In this second part of our journey to dump dualism, we peek at the ancient worldview of animism. Why this additional detour before getting to dualism itself? Two answers come to mind. First, it’s valuable to know what pervaded long before dualism swept in. Second, some aspects of animism might provide an appealing alternative—and in so doing might stave off the sense of nihilism and lack of meaning that can accompany the contemplated abandonment of an entrenched worldview. In other words, it’s nice to have another lifeboat at the ready—especially one as time-tested as animism—before asking someone to step off their current, familiar platform.
Rather than being a religion, animism is a mindset that had common purchase around the globe prior to modern times. Not only is it important to appreciate how we used to be when the planet’s ecological relationships were more “normal,” but it offers a worthy alternative to dualism that has much overlap with an astrophysical perspective.
Animism is contrasted with the prevalent scala naturae, or Great Chain of Being, as fabricated by Greek philosophers during modernity’s early adolescence. This ladder-ranking schema places humans awkwardly straddling the domain of superior angels/gods and that of “lower” animals and plants.
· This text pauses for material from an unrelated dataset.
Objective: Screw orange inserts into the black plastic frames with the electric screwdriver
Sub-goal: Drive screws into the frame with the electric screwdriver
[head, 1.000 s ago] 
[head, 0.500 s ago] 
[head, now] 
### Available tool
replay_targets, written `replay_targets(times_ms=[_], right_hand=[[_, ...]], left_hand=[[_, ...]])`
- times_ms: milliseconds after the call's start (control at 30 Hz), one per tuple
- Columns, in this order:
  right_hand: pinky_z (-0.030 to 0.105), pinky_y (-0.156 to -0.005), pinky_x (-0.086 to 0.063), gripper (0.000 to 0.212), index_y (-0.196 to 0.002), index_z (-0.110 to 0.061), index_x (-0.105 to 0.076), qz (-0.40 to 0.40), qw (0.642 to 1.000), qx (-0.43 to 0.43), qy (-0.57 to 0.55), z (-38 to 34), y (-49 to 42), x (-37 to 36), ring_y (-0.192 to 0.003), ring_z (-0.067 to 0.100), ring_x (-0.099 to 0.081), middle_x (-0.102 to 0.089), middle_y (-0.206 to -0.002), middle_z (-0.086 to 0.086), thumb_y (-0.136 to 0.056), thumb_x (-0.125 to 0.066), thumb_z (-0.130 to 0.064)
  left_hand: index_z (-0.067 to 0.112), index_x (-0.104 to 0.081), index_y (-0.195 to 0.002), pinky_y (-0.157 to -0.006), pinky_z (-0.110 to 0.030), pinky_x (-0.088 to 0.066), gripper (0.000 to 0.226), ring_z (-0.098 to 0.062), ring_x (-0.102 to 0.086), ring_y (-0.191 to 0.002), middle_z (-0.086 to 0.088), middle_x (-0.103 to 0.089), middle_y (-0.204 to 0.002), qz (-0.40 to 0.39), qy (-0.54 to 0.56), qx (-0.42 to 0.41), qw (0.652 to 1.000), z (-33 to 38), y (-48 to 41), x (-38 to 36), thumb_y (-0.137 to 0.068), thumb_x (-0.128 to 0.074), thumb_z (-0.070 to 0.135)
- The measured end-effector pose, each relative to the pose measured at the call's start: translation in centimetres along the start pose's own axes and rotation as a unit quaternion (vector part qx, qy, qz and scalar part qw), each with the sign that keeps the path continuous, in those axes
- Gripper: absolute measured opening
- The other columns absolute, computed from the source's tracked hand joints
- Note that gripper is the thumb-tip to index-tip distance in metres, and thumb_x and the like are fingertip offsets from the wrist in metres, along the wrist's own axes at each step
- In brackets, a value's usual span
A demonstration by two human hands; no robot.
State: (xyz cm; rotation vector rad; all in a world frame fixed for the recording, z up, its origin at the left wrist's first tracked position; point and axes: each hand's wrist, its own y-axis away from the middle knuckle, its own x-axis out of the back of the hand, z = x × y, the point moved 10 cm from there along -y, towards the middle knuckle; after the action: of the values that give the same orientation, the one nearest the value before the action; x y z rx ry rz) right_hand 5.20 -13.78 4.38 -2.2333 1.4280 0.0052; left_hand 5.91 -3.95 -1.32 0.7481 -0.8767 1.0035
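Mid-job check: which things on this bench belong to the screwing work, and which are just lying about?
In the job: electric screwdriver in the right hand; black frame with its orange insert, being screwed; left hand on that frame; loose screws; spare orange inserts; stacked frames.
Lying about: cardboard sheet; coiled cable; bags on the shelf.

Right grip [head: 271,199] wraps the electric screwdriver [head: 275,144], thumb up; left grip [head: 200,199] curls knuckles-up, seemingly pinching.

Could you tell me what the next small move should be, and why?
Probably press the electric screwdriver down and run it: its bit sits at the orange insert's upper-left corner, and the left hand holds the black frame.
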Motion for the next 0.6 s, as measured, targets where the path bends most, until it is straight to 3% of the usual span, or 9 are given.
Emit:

Note that this is an implicitly dualist framing, separating the heavenly from the earthly—humans of course having access to both at once: a foot in both camps.
A persuasive argument has it that this perceived separation from the earthly domain took root in agricultural practices, whereby cultures began to aggressively manipulate and control “lower” life, as its domesticating masters. Abrahamic (monotheistic) religions explicitly grant dominion of Earth and its lesser inhabitants to a culture of ordained human supremacists.
Eliminating Divisions
A white supremacist is a racist who believes “white” people to be superior to people of color. We might instantly think the opposite to be someone who is not racist at all. But in another sense, the opposite of a white supremacist might be a black (or other category) supremacist. I bring this up because I want to say that an animist is the opposite of a human supremacist. Yet the literal opposite might stack the asserted hierarchy the other way-around to put humans as the most inferior beings on Earth. Animists, however, are opposite human supremacists in the same sense as being the opposite to a racist: race (species) ceases to become a relevant factor or ranking criterion. To an animist, the imagined/asserted hierarchy is nonsense that needn’t be entertained.
Animists view the entire universe as an expression of Life, animated by spirits. Even entities that we deem to be “inanimate” acquire person-hood, like oceans, rivers, mountains, and rocks. While this practice drives the modernite mad, none of these entities are truly static objects, and all interact with Life in some way as integrated participants in the same great dance-of-the-whole.
In a very real sense, this blurring of the animate/inanimate distinction is backed up by physics. The entire universe is animated by the interactions shared between all matter: the same matter comprising rocks and bodies—in different proportions and arrangements, of course. Every particle in the universe senses to some degree every other particle that has existed in its past “light cone” (all particles that light-speed has had time to reach). Any division we attempt to make—like between animate and inanimate—is more an artificial mental construct rather than a real gap or boundary heeded by the actual universe.
Oneness: Not Dualness
The dissolution of artificial mental boundaries gives way to a “oneness” of the universe we are situated within. What does it take to constitute “you?” What goes into making you? Let’s start with gravity, which was necessary to collect gas into a star and ignite fusion. The energy from the sun is necessary not only for your biological heritage, but for your day-to-day metabolism—not to mention thermal comfort. Gravity is also responsible for accreting enough rock to hold an atmosphere for you to breathe. Every rock comprising Earth—molten or otherwise—plays a role in keeping you alive for more than a minute. You would not be you without previous stars cooking up elements heavier than lithium (all carbon, oxygen, nitrogen, calcium, phosphorous, iron, etc.) and then spewed by supernovae and other stellar death-throes. In fact, supernovae and neutron star mergers provide essential iodine. Obviously, you would not be you without atoms and their electromagnetic interactions, facilitating chemistry, proteins, DNA, etc.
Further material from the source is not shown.